Retype the data below exactly; skip every image.

━━━

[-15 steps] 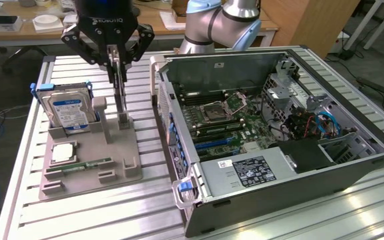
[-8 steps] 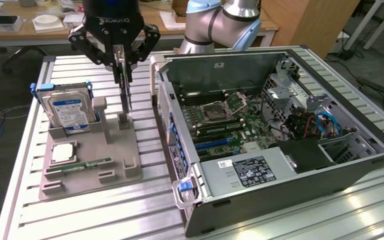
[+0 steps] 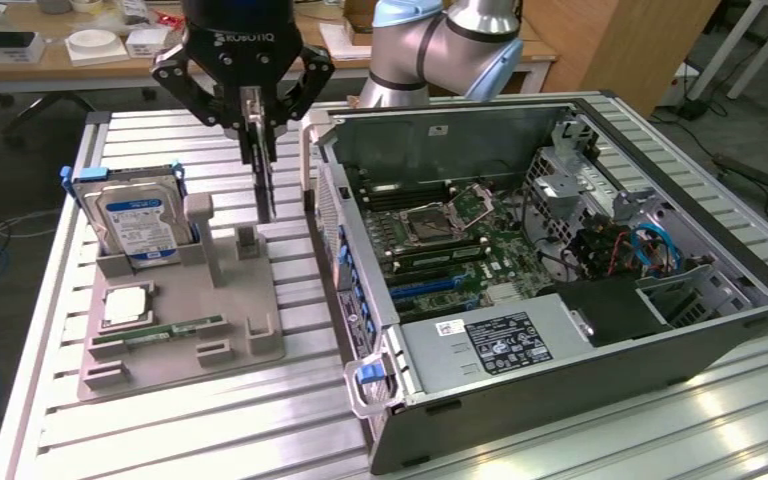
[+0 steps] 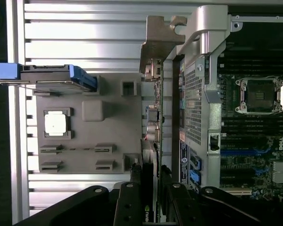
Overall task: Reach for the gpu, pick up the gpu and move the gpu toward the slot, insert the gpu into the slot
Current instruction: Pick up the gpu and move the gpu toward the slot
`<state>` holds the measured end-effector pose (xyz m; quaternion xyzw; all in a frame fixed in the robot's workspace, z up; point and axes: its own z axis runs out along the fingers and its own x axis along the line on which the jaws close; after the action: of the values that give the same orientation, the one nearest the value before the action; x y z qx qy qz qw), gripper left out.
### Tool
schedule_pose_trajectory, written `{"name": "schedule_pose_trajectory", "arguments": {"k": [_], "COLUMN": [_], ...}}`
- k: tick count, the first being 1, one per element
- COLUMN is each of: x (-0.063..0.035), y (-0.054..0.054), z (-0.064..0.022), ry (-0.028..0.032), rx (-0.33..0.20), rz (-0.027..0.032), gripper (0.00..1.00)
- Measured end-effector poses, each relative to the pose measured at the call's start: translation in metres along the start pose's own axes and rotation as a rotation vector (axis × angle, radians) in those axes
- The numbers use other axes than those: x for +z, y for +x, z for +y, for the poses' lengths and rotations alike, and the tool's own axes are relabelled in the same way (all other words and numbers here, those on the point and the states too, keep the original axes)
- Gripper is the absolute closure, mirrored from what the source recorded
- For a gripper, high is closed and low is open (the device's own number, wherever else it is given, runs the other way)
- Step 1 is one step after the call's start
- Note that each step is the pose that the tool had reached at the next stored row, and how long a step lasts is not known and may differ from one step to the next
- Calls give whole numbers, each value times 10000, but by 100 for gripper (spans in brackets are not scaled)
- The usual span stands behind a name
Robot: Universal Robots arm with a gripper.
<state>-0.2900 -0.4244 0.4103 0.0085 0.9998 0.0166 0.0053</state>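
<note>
The gripper (image 3: pixel 260 125) is clamped on the gpu (image 3: pixel 264 185), which hangs upright just above the grey fixture tray (image 3: pixel 171 350) beside the open computer case (image 3: pixel 598 390); the carry toward the slot likely demands clearing the case wall.

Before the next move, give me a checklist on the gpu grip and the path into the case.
1. gpu clamped in gripper: ok.
2. gpu hanging upright: ok.
3. gpu clear of the grey tray: ok, it hangs above the tray's case-side edge.
4. gpu over the open case: not ok, it is outside the case wall.
5. Slot on the motherboard unobstructed: cannot tell.
6. hard drive out of the way: ok.
</note>
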Motion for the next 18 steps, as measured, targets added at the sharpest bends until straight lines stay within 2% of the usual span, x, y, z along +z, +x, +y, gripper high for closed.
{"name": "schedule_pose_trajectory", "arguments": {"k": [18], "x": [5], "y": [-504], "z": [9], "ry": [-2], "rx": [1], "rz": [0], "gripper": [74]}}
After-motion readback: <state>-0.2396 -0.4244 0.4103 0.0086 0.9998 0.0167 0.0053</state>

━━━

> _FINISHED TASK_:
[-15 steps] 
[-8 steps] 
[+0 steps] 
[+0 steps] 
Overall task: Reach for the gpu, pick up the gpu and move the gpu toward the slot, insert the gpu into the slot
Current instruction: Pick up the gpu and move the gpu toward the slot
`<state>` holds the measured end-effector pose (xyz m; quaternion xyzw; all in a frame fixed in the robot's workspace, z up; point and axes: its own z axis runs out along the fingers and its own x axis along the line on which the jaws close; after the action: of the values that give the same orientation, the one nearest the value before the action; x y z qx qy qz qw), gripper left out.
### Tool
schedule_pose_trajectory, written `{"name": "schedule_pose_trajectory", "arguments": {"k": [_], "COLUMN": [_], ...}}`
- k: tick count, the first being 1, one per element
- COLUMN is each of: x (-0.063..0.035), y (-0.054..0.054), z (-0.064..0.022), ry (-0.028..0.032), rx (-0.33..0.20), rz (-0.027..0.032), gripper (0.00..1.00)
- Measured end-effector poses, each relative to the pose measured at the call's start: translation in metres along the start pose's own axes and rotation as a rotation vector (axis × angle, radians) in those axes
- The numbers use other axes than those: x for +z, y for +x, z for +y, for the poses' lengths and rotations alike, and the tool's own axes are relabelled in the same way (all other words and numbers here, those on the point and the states too, keep the original axes)
- Gripper is the absolute closure, mirrored from what the source recorded
- For a gripper, high is closed and low is open (the device's own number, wherever else it is given, runs the other way)
- Step 1 is one step after the call's start
- Note that each step is the pose that the tool had reached at the next stored row, and how long a step lasts is not known and may differ from one step to the next
- Calls give whole numbers, each value times 10000, but by 100 for gripper (spans in brackets are not scaled)
- The usual span stands behind a name
Robot: Universal Robots arm with a gripper.
<state>-0.2900 -0.4244 0.4103 0.0085 0.9998 0.0166 0.0053</state>
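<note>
The gripper (image 3: pixel 260 125) is clamped on the gpu (image 3: pixel 264 185), which hangs upright just above the grey fixture tray (image 3: pixel 171 350) beside the open computer case (image 3: pixel 598 390); the carry toward the slot likely demands clearing the case wall.

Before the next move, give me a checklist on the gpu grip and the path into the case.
1. gpu clamped in gripper: ok.
2. gpu hanging upright: ok.
3. gpu clear of the grey tray: ok, it hangs above the tray's case-side edge.
4. gpu over the open case: not ok, it is outside the case wall.
5. Slot on the motherboard unobstructed: cannot tell.
6. hard drive out of the way: ok.
</note>
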Motion for the next 18 steps, as measured, targets added at the sharpest bends until straight lines stay within 2% of the usual span, x, y, z along +z, +x, +y, gripper high for closed.
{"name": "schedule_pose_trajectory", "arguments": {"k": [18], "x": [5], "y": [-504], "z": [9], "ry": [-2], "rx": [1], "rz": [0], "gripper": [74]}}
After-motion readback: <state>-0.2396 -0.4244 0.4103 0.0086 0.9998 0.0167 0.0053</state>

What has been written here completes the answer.